Europeans must think more seriously about how they will deal with the conflict as it progresses. It seems unlikely that Putin himself will back down: he has shown in various public speeches how emotionally invested he is in returning Ukraine to what he regards as its rightful place in the Russkiy Mir (‘Russian World’). It is conceivable, though far from likely, that he would use chemical or nuclear weapons against targets in Ukraine. His goal would be either to force Zelenskyy to sue for peace, or to intimidate the West into forcing the Ukrainian government – which Putin regards as a puppet of the US – to surrender. More likely, Putin will throw even greater forces into the fight: though Russia’s progress so far has been slower than he expected, the Russian army continues to advance, particularly in the south, and he may think that he can win if he mobilises Russia’s reservists and brings in mercenaries from the Middle East as well as Chechen fighters.

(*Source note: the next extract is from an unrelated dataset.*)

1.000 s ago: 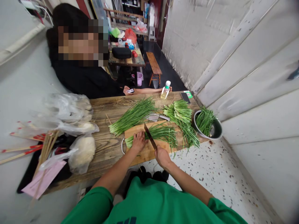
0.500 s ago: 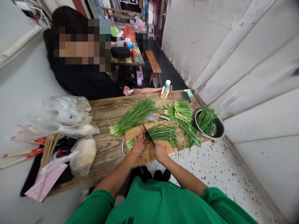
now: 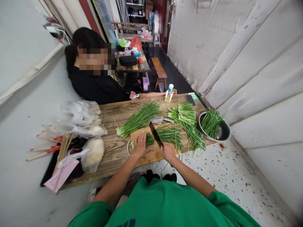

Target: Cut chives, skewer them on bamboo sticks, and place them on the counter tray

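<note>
My right hand [image 3: 168, 152] grips the handle of a dark-bladed kitchen knife [image 3: 155, 134] over the wooden cutting board [image 3: 151, 154]. The blade stands between two parts of a bunch of garlic chives. On its left lies a short cut section [image 3: 148, 139]; on its right are the longer green leaves [image 3: 169, 136]. My left hand [image 3: 140, 146] rests against the left end of the cut section, fingers stretched out and thumb apart. Behind the board lies a second knife [image 3: 163, 120], partly covered by chives.
More chives lie in a pile [image 3: 139, 119] behind the board and a stack [image 3: 187, 116] to the right. A metal bowl [image 3: 226, 130] holds chives. A bottle [image 3: 169, 93] and phone [image 3: 190, 100] stand at the far edge, near a seated person [image 3: 94, 85]. Plastic bags [image 3: 81, 113] lie left.
The knife has moved right, away from my left fingers, and a gap now parts the cut section from the longer leaves. My left thumb has spread. The camera view has shifted slightly.
</note>
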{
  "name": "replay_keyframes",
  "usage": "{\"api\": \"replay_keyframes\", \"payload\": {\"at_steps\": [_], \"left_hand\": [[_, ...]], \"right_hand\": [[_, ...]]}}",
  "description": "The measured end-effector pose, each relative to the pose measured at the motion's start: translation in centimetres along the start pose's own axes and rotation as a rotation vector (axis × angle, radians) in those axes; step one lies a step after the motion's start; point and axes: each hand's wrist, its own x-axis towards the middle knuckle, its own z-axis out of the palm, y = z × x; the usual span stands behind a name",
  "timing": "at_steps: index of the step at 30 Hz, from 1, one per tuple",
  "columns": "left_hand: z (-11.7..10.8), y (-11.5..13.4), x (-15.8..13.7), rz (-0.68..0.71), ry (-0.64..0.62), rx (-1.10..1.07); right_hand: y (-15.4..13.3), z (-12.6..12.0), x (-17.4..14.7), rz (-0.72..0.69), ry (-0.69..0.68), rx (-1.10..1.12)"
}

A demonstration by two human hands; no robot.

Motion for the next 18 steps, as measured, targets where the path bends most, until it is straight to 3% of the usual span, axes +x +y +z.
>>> {"api": "replay_keyframes", "payload": {"at_steps": [3, 5, 9, 11, 13, 18], "left_hand": [[-0.8, 0.2, -3.4, -0.301, 0.139, -0.022], [-0.8, 0.5, -5.7, -0.472, 0.118, -0.038], [-0.1, 0.6, -8.2, -0.536, -0.096, -0.1], [0.3, 0.6, -8.2, -0.57, -0.129, -0.144], [0.4, 0.6, -7.8, -0.618, -0.068, -0.225], [-0.5, 1.5, -7.0, -0.695, 0.221, -0.46]], "right_hand": [[1.0, -0.5, -0.9, -0.033, 0.059, 0.024], [1.8, -0.7, -1.5, -0.044, 0.077, 0.044], [3.3, -0.5, -2.3, -0.037, 0.054, 0.06], [4.0, -0.2, -2.7, -0.04, 0.024, 0.059], [4.7, 0.2, -3.1, -0.055, 0.006, 0.069], [5.9, 0.7, -3.9, -0.051, 0.008, 0.11]]}}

It is conceivable that Putin would use chemical or nuclear weapons either to force Zelenskyy to sue for peace, or to intimidate the West into forcing him to surrender.

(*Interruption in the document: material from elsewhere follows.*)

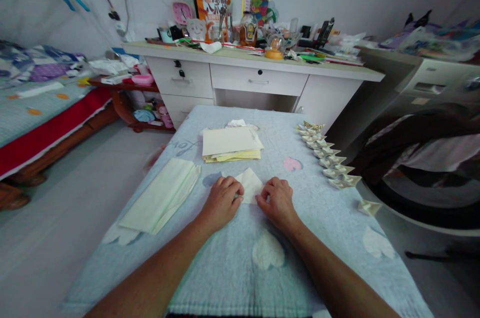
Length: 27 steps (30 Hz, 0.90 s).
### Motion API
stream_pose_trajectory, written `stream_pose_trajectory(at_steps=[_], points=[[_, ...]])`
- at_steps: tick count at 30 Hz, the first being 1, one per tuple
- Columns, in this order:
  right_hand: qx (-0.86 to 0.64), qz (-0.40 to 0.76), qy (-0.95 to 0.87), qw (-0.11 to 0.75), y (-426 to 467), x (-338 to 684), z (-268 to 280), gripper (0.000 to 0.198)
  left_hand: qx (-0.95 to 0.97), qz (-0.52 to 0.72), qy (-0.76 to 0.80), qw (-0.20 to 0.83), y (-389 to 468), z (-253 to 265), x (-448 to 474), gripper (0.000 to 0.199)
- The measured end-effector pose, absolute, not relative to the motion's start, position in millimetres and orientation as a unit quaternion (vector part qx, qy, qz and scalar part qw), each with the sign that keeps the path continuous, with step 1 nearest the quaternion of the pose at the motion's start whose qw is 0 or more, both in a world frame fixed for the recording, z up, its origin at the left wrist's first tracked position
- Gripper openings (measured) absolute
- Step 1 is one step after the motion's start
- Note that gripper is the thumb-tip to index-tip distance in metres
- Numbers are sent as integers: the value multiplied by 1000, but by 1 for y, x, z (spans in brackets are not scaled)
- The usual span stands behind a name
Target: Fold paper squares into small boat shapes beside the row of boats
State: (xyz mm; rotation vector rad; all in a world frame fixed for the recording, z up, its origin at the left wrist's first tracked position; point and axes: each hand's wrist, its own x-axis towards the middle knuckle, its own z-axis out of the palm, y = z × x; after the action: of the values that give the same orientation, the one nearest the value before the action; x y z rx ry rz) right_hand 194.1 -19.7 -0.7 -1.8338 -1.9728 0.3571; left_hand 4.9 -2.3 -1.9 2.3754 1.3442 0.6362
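A small piece of pale cream paper [250, 184] lies on the table between the hands, near the middle of the cloth. It looks plain and matte, folded flat, with 1 blunt peak pointing away from the person and a fairly straight near edge; its side corners are hidden by the fingers. The left hand [223, 202] is curled narrow, thumb and fingertips drawn together on the paper's left side. The right hand [279, 204] is bent likewise, thumb and fingers holding the right side. Just beyond the paper sits a stack of sheets [229, 140], cream on top with yellow showing below. To the left, a pile of pale green folded sheets [161, 195] lies aslant. Along the right side runs a slanting row of folded paper boats [332, 160], the farthest patterned in yellow and dark tones, and 1 more boat [369, 207] stands apart, nearer the person. Under everything spreads a light blue cloth [221, 268] with pale hearts. Farther out are a white desk [258, 80] crowded with objects, a washing machine [431, 78] at right and a bed [33, 103] at left.
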Motion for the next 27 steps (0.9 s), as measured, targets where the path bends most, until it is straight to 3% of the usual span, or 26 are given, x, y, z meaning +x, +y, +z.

The West has placed some of its hopes on a ‘palace coup’ in the Kremlin that would replace Putin with a new leader who would end Russia’s attack on Ukraine. But this is only one possibility and not a particularly likely one, unless order begins to break down in Russia itself as a result of economic collapse and military losses. Putin will ruthlessly crush any dissent. Even if he is somehow removed from power, his successor could initially want to continue the war and rectify errors in its conduct. Or they may wish to end the failing offensive against Ukraine, but without being willing to compromise on the annexation of Crimea or de-facto annexation of the Donbas.

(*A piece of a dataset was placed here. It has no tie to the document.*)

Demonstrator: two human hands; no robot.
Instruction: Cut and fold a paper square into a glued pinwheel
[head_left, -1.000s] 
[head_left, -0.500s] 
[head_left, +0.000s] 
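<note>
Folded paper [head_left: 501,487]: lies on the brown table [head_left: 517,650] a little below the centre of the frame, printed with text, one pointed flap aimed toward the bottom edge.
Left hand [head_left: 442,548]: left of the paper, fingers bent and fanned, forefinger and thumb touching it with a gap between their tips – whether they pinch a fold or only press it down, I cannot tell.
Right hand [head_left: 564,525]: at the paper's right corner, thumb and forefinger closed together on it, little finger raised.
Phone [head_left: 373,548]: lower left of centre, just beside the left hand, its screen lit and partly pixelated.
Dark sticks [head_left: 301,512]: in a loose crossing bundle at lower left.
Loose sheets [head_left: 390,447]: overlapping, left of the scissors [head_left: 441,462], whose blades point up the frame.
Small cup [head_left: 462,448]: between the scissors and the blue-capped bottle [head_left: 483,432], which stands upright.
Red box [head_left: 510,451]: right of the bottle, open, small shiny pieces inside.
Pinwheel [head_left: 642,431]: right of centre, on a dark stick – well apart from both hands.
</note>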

Europeans therefore need to consider what they would do in a number of scenarios. Ukraine’s formidable resistance certainly makes it possible that Russia will never succeed in taking the major Ukrainian cities – that was the view of the panellists at a recent CER seminar. But Europeans must accept that Russia may yet manage to take Kyiv and then set up a puppet government controlling large parts of the country’s territory. If this happens, the European consensus for sanctions on Russia would probably remain solid, as member-states would not want to legitimise Russia’s subjugation of Ukraine. But the challenge of deterring Moscow from further aggression would only increase, and member-states would also have to tackle the divisive question of how to deal with any organised Ukrainian resistance to Russia’s occupation, and whether to have any contact with the de facto authorities in Kyiv. There may even be a rump sovereign Ukraine in the western half of the country that continues the struggle with Russia in some form. Some member-states would probably want to support the Ukrainian resistance, both out of principle and in the hope that this will wear Russia down. Others, however, could see this as fuelling an unnecessary conflict that causes more destruction and raises the risk of a NATO-Russia military clash.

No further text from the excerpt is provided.